The author activates this crucial concept developed by Castoriadis —whose thought, of course, precedes and transcends the pandemic — to suggest the virtues of self-management and autonomy. In short, his argument seems to imply, and rightly so, that under these emergent condition, self-limitation is the right decision, but one that does not result from government directives, but from a collective awareness and reflection of individuals and their communities; a decision that might very well have been taken regardless of state orders. Self-limitation stems not from compliance with State orders, but from a collectively decided autonomous stance stemming from a sense of responsibility towards the community.

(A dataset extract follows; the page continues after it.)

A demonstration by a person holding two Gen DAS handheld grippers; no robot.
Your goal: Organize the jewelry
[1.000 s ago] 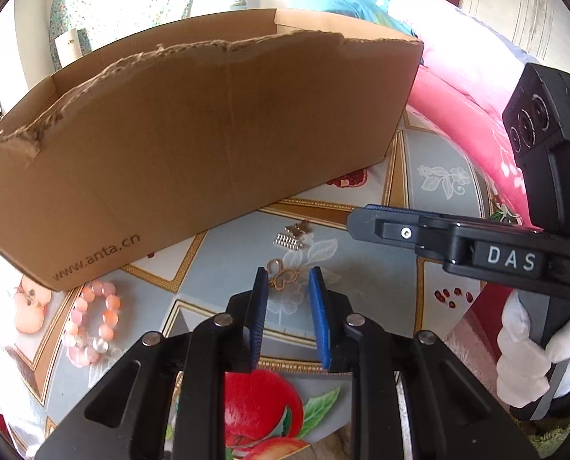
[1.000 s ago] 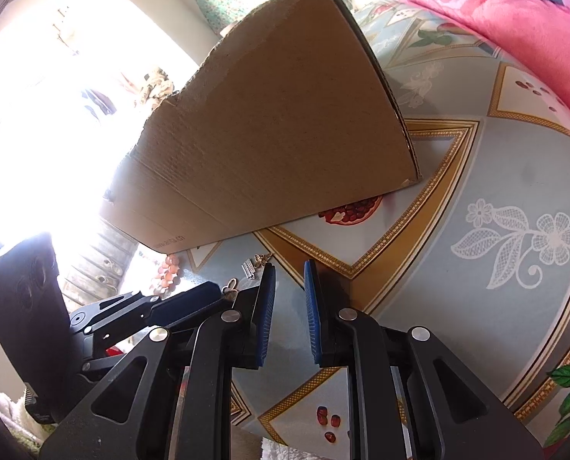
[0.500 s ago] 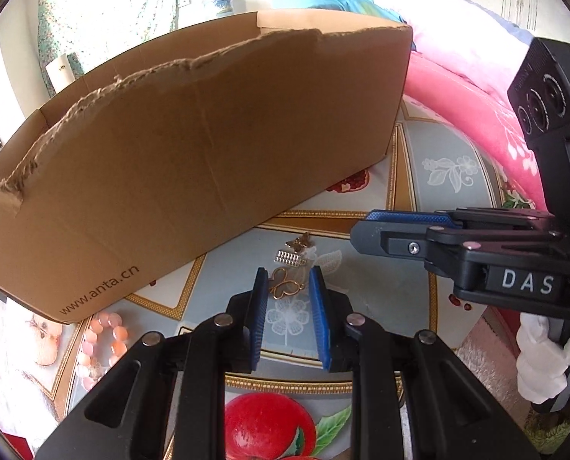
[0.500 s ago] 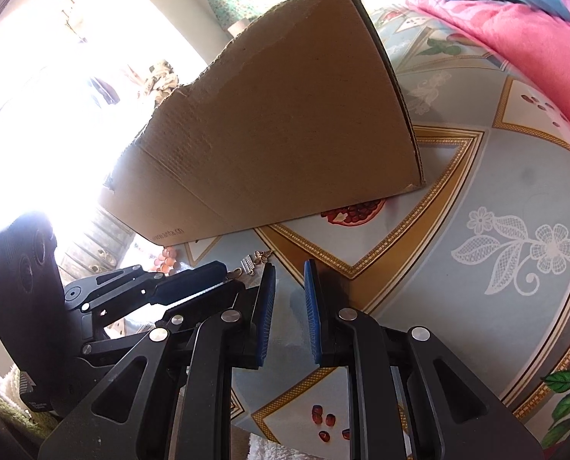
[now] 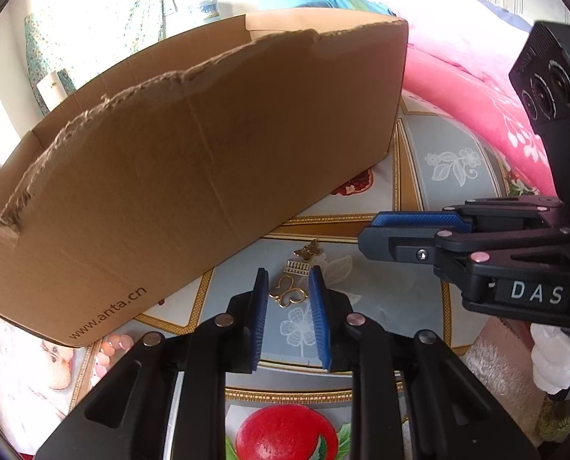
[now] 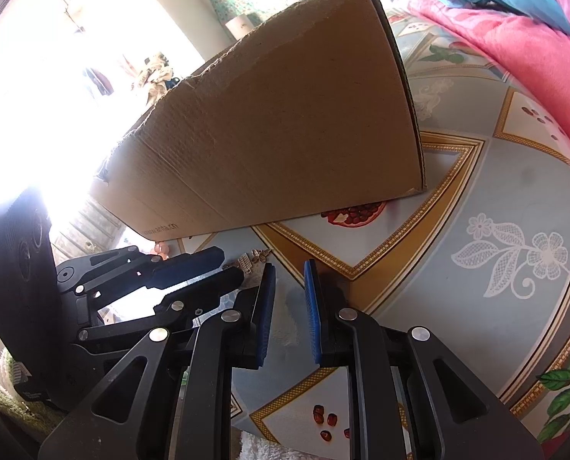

The author’s main polemic leaves non untouched. It is directed towards a hegemonic fantasy that has assimilated everything, even alternativeness. From the very first text, which consists of excerpts from an interview of Tarinski on Bulgaria’s National Radio, we see this bold critical stance: One can suggest that most of the classic ideologies that we know, such as Capitalism, Communism and even Anarchism (at least to a certain degree), participate in the current imaginary – in the sense that they tend to limit social struggles to fights over the right to consume “more-than-before” (Tarinski, 13-14).
Here lies the moral bet of autonomy. Under a current atmosphere of social disruption, political disenfranchisement and ecological decay, autonomy attempts to respond with a collective creation of an actual existing condition that will re-politicize individuals, currently indifferent and voiceless, engaging them in small-scale, powerful and flexible communities, where they will be able to create their own institutions, their own imaginary that goes beyond a will to consume and accumulate.
Tarinski refers to some hopeful social movements that surfaced in this tragic decade. The Occupy, Indignados, the Yellow Vests. But a question here that remains unanswered is whether these movements — justified reactions against arbitrary government decisions and austerity policies — can overcome this reactionary state and form a durable and viable alternative. There are such paradigms: cooperative movements, alternative food production schemes, CLTs etc. However, despite suspicion towards representative institutions, alliances should be explored and forged with actors across the political spectrum, willing to give space to autonomy.
Τhe legacy of Cornelius Castoriadis, sensitively brought to us in the pages of the book released by Yavor Tarinski, is valuable, offering a compass and an orientation to reach a horizon beyond the fraudulent promise of growth and the betrayed satisfaction of catastrophic over-consumption.
References
- Bookchin, Murray. Social Ecology and Communalism. (London: AK Press, 2006).
- Castoriadis Cornelius. The Imaginary Institution of Society (Cambridge: The MIT Press, 1998).
- Yavor Tarinski. Short introduction to the Political Legacy of Castoriadis (Athens: Aftoleksi, 2020).